There are days when you aren’t sure you can haul both the 28 lb. toddler and the weight of your growing baby in your belly even one step further as you waddle out to a vehicle, into the house, into a store, out of a restaurant–almost always with something slung over your shoulder or resting in the crook of your elbow as well. Days when you just don’t think you have the oomph or the strength and certainly not the energy as you tackle the world in your over-tired, always-achy, and rarely ‘typically glowing’ pregnant body.
There are days when you feel that if you can’t catch a break… If you don’t have an hour of rest and quiet and strictly adult thinking, you’ll never make it another minute. Days when you swear that if tonight isn’t the night for a good night of sleep, you’ll never function right again. Days when exhaustion is palpable. It is a living, breathing entity eating away at your strength from the inside out, clawing at your always-sagging eye-lids.
There are those days. Days like today.
But even on days like today there is that moment when you are sitting away from your child–in a meeting, or at church, or even out on the couch while they nap…. and within you rises an urge to run and scoop up your child and just be near them because the 30 minutes you’ve been without them seems too long.
Even on these days there are the giggles that your child pulls out of you–exhausted, stressed out you–real giggles elicited by a funny face, or a silly antic, or a ‘tale’ told in that adorable two-year old way.
Even on these days there are those moments where you smile in pride and delight at a new word learned, a new concept grasped, a new skill mastered…. And you can’t believe how proud you are at the amazing little person your child is becoming.

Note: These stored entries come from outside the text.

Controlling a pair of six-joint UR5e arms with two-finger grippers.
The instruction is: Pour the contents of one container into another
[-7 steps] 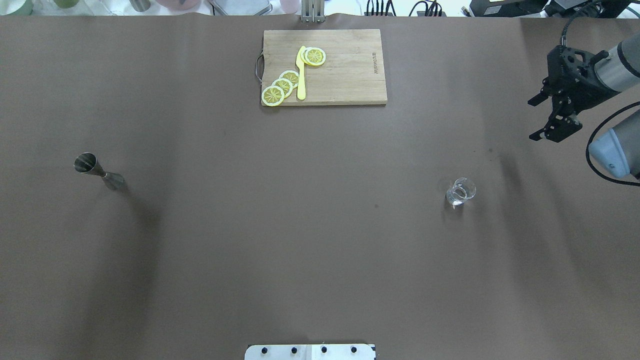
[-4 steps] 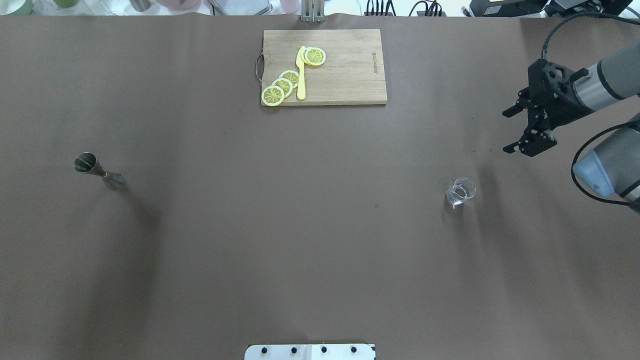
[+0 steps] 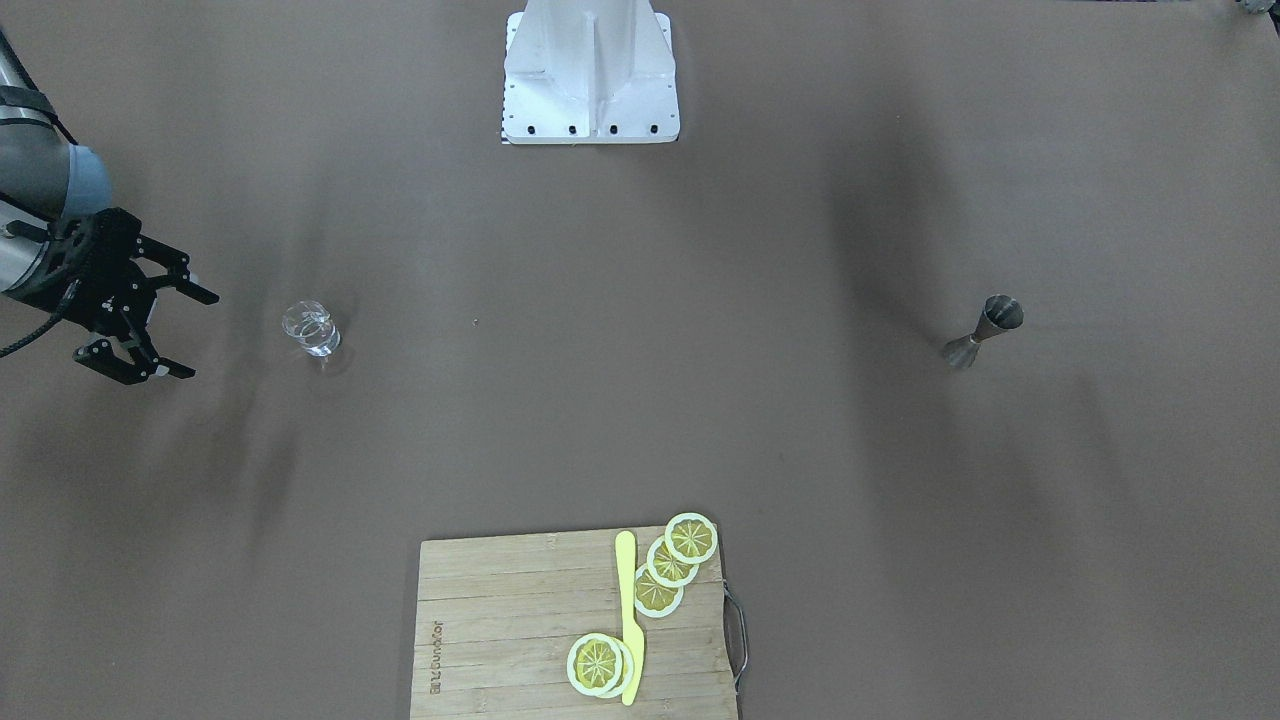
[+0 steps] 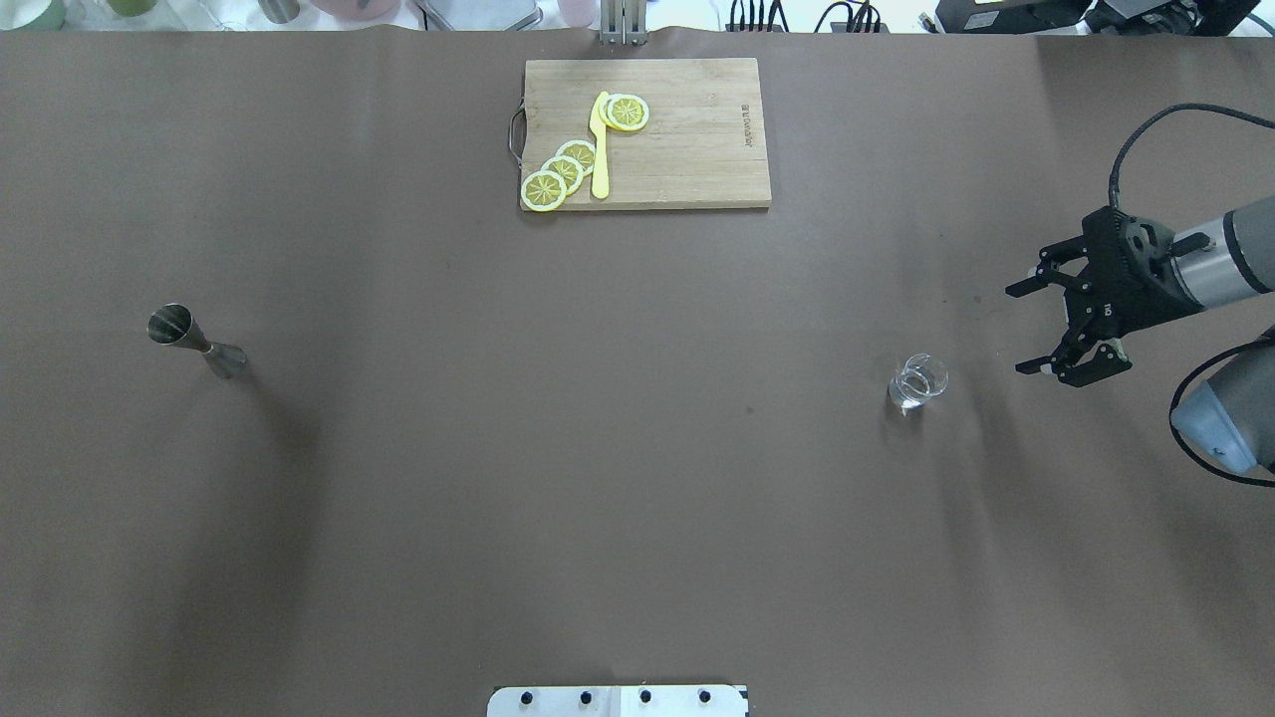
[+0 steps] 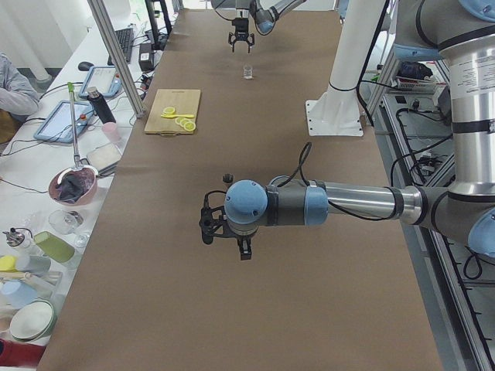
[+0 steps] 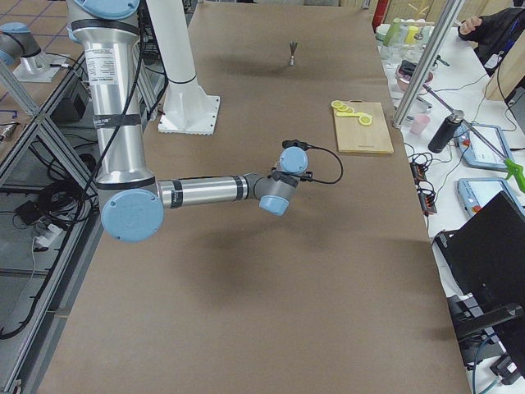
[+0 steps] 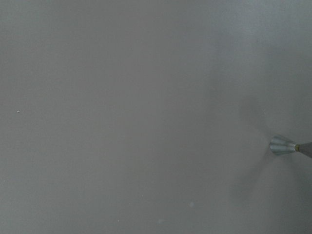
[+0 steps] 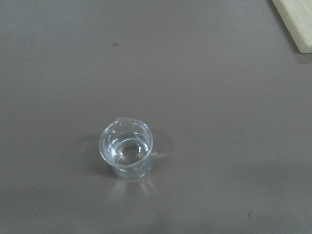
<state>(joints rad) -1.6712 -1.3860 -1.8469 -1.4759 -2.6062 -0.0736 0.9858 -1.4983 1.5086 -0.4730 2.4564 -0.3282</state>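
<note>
A small clear glass (image 4: 917, 382) with a little liquid stands on the right half of the brown table; it also appears in the front view (image 3: 311, 329) and under the right wrist camera (image 8: 126, 147). My right gripper (image 4: 1016, 331) hovers open a short way to its right, fingers spread and pointing at it, nothing between them. A steel jigger (image 4: 196, 342) stands far off on the left side (image 3: 983, 331) and at the right edge of the left wrist view (image 7: 287, 146). My left gripper (image 5: 224, 246) shows only in the exterior left view, near the jigger (image 5: 227, 178); I cannot tell its state.
A wooden cutting board (image 4: 697, 139) lies at the far middle edge, carrying several lemon slices (image 4: 563, 171) and a yellow knife (image 4: 600, 149). The robot's white base plate (image 3: 590, 75) sits at the near middle edge. Cups and bottles stand beyond the far edge.
My right gripper has swung in from the far right corner, coming nearer the robot and down to the level of the glass, still open. The glass and jigger have not moved.
</note>
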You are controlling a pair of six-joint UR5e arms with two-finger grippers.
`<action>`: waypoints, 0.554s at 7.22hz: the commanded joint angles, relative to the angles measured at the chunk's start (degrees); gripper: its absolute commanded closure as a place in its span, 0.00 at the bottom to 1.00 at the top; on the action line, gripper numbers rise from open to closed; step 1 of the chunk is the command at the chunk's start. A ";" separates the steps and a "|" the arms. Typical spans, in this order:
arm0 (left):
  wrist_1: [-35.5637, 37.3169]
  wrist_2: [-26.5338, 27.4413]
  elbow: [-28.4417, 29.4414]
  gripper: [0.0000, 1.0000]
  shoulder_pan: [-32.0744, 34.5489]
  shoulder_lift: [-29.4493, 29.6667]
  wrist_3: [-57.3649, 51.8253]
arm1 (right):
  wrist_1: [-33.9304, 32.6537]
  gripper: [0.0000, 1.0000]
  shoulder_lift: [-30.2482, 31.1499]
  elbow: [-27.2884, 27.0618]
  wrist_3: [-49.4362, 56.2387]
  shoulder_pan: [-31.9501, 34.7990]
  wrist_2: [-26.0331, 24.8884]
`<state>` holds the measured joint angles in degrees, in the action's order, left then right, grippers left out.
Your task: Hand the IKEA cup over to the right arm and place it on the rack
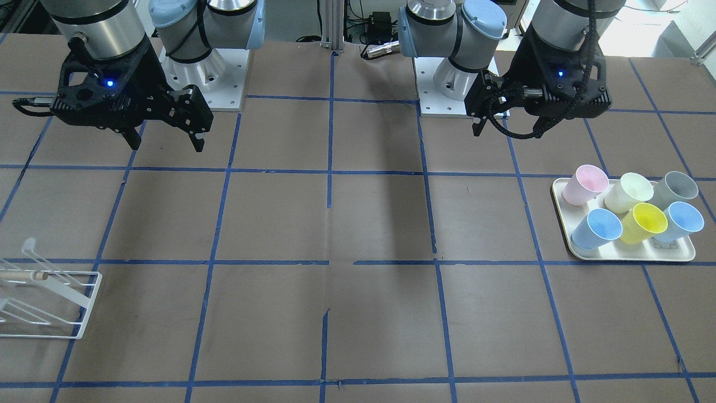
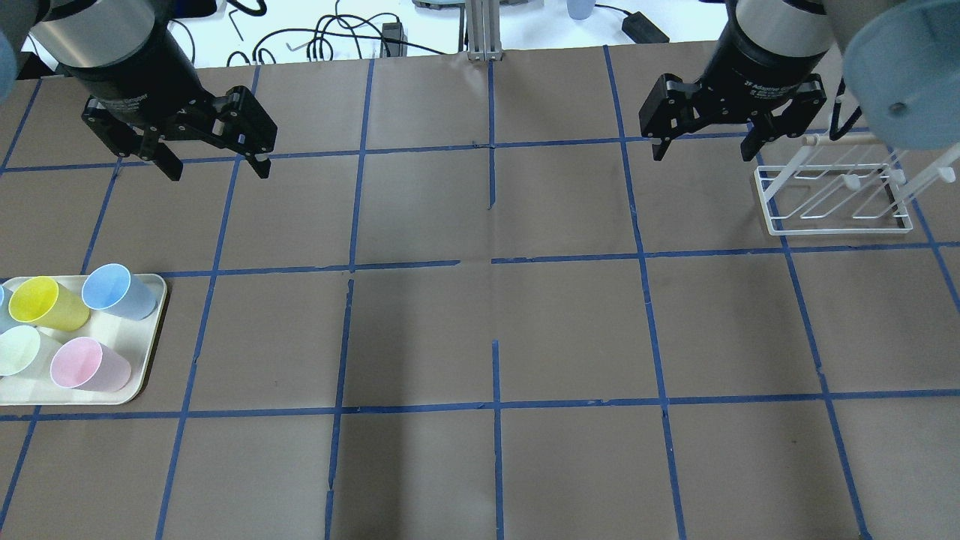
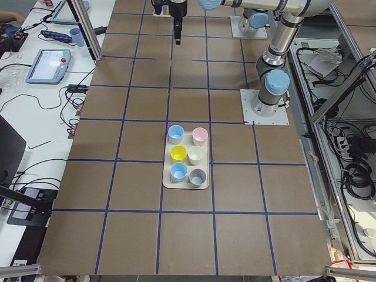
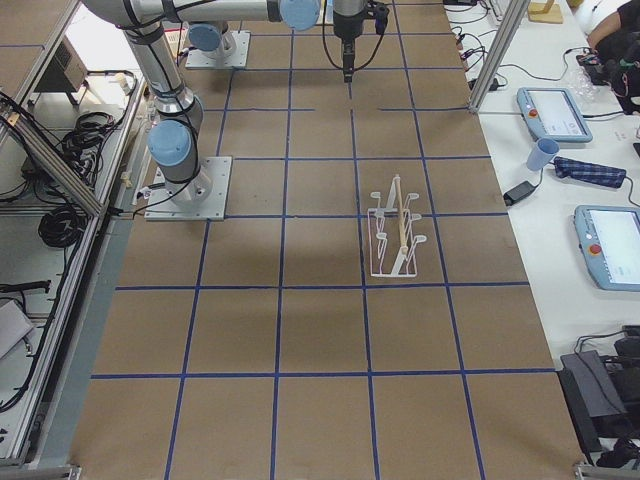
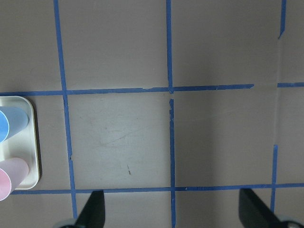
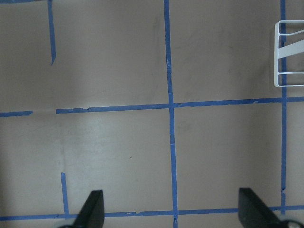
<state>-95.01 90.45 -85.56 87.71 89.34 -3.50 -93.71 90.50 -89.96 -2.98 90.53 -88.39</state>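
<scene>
Two pale blue IKEA cups point(image 1: 597, 228) point(image 1: 679, 221) lie on their sides on a cream tray point(image 1: 626, 254) with pink, pale yellow, yellow and grey cups. One blue cup point(image 2: 120, 291) shows in the overhead view and at the left wrist view's edge point(image 5: 7, 126). My left gripper point(image 2: 217, 169) is open and empty, high above the table, far behind the tray. My right gripper point(image 2: 705, 152) is open and empty, just left of the white wire rack point(image 2: 832, 196). The rack also shows in the front view point(image 1: 45, 296) and holds nothing.
The brown table has a grid of blue tape. The arm bases point(image 1: 201, 73) point(image 1: 453, 78) stand at the robot's edge. Tablets and a blue cup point(image 4: 541, 153) lie on the operators' bench beyond the table.
</scene>
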 commanded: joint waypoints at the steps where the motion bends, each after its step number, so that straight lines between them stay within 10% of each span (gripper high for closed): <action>1: -0.61 -0.45 -0.14 0.00 0.00 -0.31 -0.10 | 0.11 0.00 0.11 0.13 -0.01 0.00 -0.21; 4: -1.67 -0.01 -0.14 0.00 -1.66 -0.75 -3.08 | 0.02 0.00 0.20 -0.13 -0.10 0.00 -0.03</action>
<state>-96.32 90.38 -85.64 86.89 88.69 -4.97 -93.63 90.64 -89.99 -3.01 90.53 -88.60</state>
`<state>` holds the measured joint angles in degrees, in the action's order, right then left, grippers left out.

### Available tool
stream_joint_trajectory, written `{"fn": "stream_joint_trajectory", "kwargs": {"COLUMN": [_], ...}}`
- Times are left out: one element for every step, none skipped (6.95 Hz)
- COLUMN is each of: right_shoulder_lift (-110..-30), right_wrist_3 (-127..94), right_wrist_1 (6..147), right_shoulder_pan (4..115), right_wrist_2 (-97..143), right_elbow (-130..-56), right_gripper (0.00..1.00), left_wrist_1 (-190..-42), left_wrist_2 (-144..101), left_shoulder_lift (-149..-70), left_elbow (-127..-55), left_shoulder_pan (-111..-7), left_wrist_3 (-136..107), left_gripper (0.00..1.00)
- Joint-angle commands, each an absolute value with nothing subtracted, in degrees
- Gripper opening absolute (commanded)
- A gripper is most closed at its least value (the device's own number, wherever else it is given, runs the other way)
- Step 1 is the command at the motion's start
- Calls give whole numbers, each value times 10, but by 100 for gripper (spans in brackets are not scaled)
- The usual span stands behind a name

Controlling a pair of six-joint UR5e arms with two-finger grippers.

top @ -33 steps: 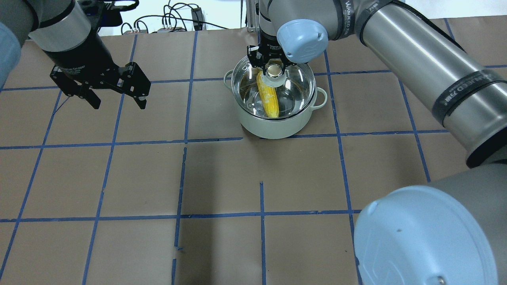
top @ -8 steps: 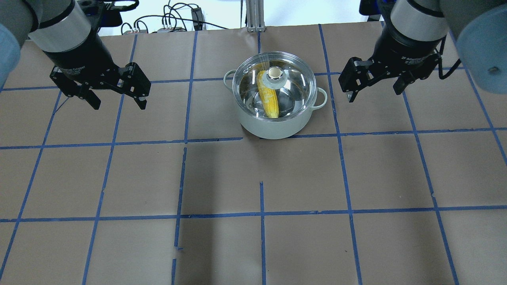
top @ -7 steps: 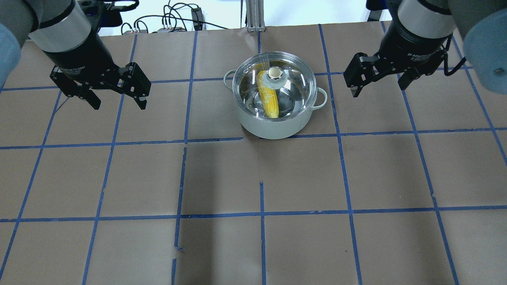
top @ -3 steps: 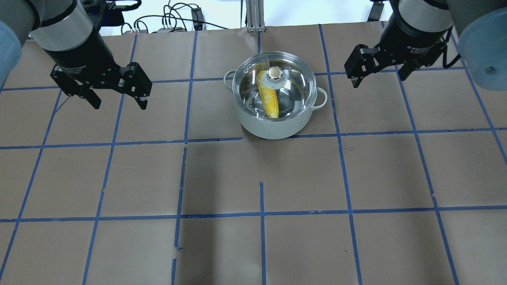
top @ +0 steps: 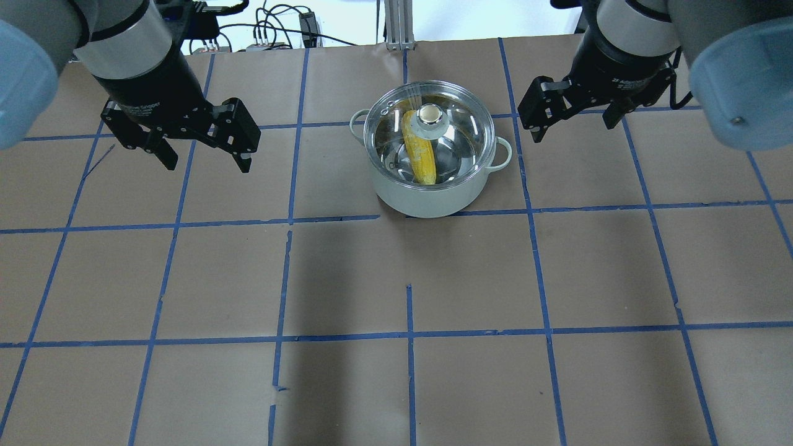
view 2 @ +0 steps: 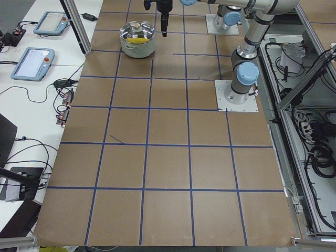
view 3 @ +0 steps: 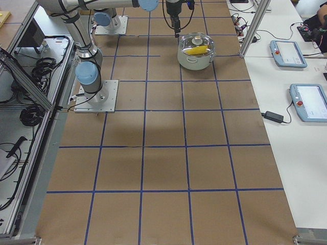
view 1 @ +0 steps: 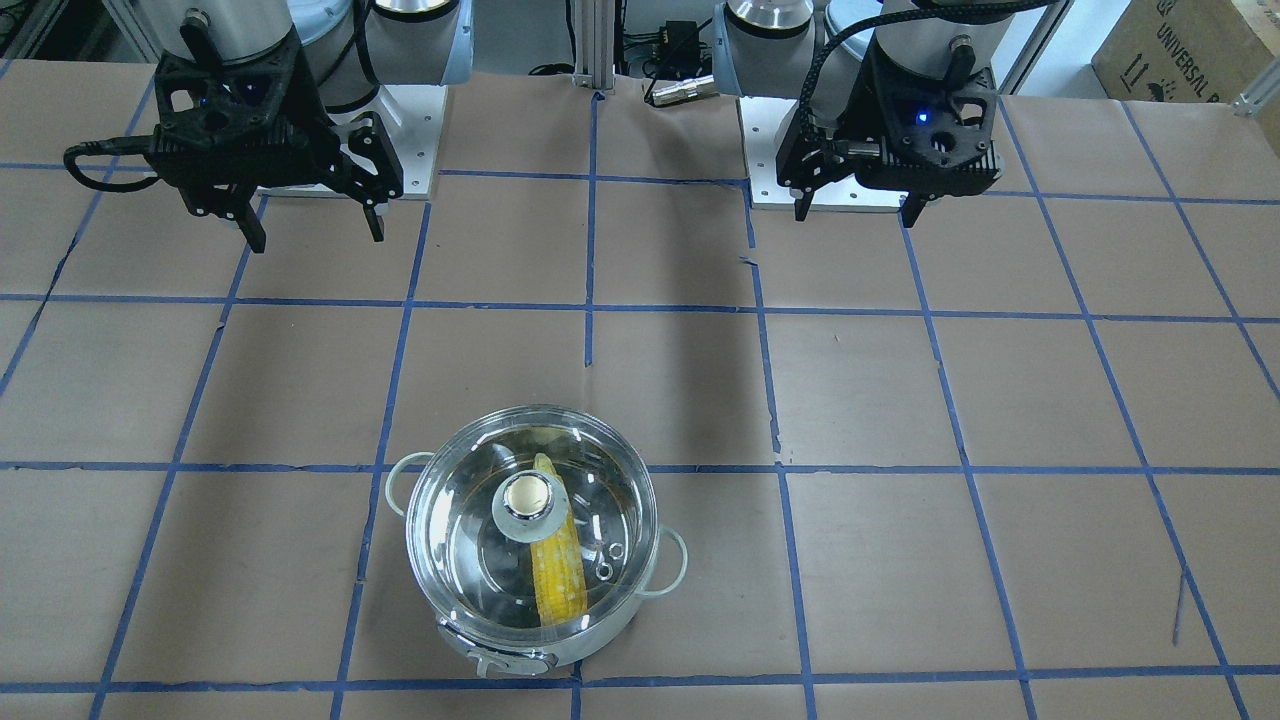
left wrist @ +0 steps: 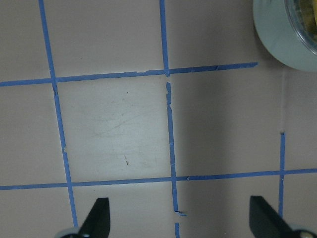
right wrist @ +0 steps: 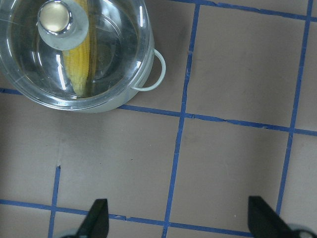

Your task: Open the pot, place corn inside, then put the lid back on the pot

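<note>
The steel pot (top: 427,199) stands at the table's far centre with the clear glass lid (top: 461,133) seated on it. The yellow corn (top: 418,152) lies inside, seen through the glass beside the knob (top: 429,115). My left gripper (top: 207,162) hangs open and empty to the pot's left. My right gripper (top: 574,127) hangs open and empty to the pot's right. The front-facing view shows the pot (view 1: 560,650), lid (view 1: 470,560) and corn (view 1: 558,575). The right wrist view shows the lidded pot (right wrist: 143,64) at top left; the left wrist view shows only the pot's wall (left wrist: 282,37).
The table is brown paper with a blue tape grid (top: 409,334). Cables and a metal post (top: 393,25) lie beyond the far edge. The arm bases (view 1: 400,110) are mounted at the robot's side of the table.
The right gripper let go of the lid's knob, left the lid on the pot and pulled away to the right. Lately the left gripper shifted right, towards the pot, and the right shifted slightly left.
</note>
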<state>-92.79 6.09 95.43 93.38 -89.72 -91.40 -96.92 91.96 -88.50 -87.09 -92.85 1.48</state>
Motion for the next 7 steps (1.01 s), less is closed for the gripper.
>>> {"fn": "stream_joint_trajectory", "kwargs": {"right_shoulder_lift": [-926, -925, -921, -921, -921, -921, -921], "right_wrist_3": [63, 62, 62, 62, 62, 62, 62], "right_wrist_1": [959, 960, 965, 965, 965, 965, 965], "right_shoulder_pan": [936, 936, 936, 936, 936, 936, 936], "right_wrist_2": [-897, -897, -897, -898, -898, -898, -899], "right_elbow": [-917, -918, -919, -919, -919, -919, -919], "right_gripper": [99, 99, 99, 99, 99, 99, 99], "left_wrist_1": [-968, -968, -969, -969, -968, -967, -967], "left_wrist_2": [919, 919, 919, 919, 918, 919, 919], "left_shoulder_lift": [-885, -886, -887, -887, -887, -887, -887], "left_elbow": [-865, -860, -858, -860, -860, -862, -862], "left_shoulder_pan": [-922, -921, -920, -921, -920, -921, -920], "left_wrist_3": [22, 23, 24, 30, 32, 32, 32], "left_gripper": [100, 100, 100, 100, 100, 100, 100]}}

Even on these days there are the snuggles that make you go limp and lean in and breathe in the smell of that dear little person, fearing that in the next instant they will be gone.
Even on these days there is the fierce mama-bear lurking in the shadows ready to take on any foe that might dare threaten your baby.
Even on these days there is that part of you that catches when you see your child curled up asleep and you can’t believe that there was ever even an angel as good and beautiful and pure as this little being.
There are those moments, even on days like today.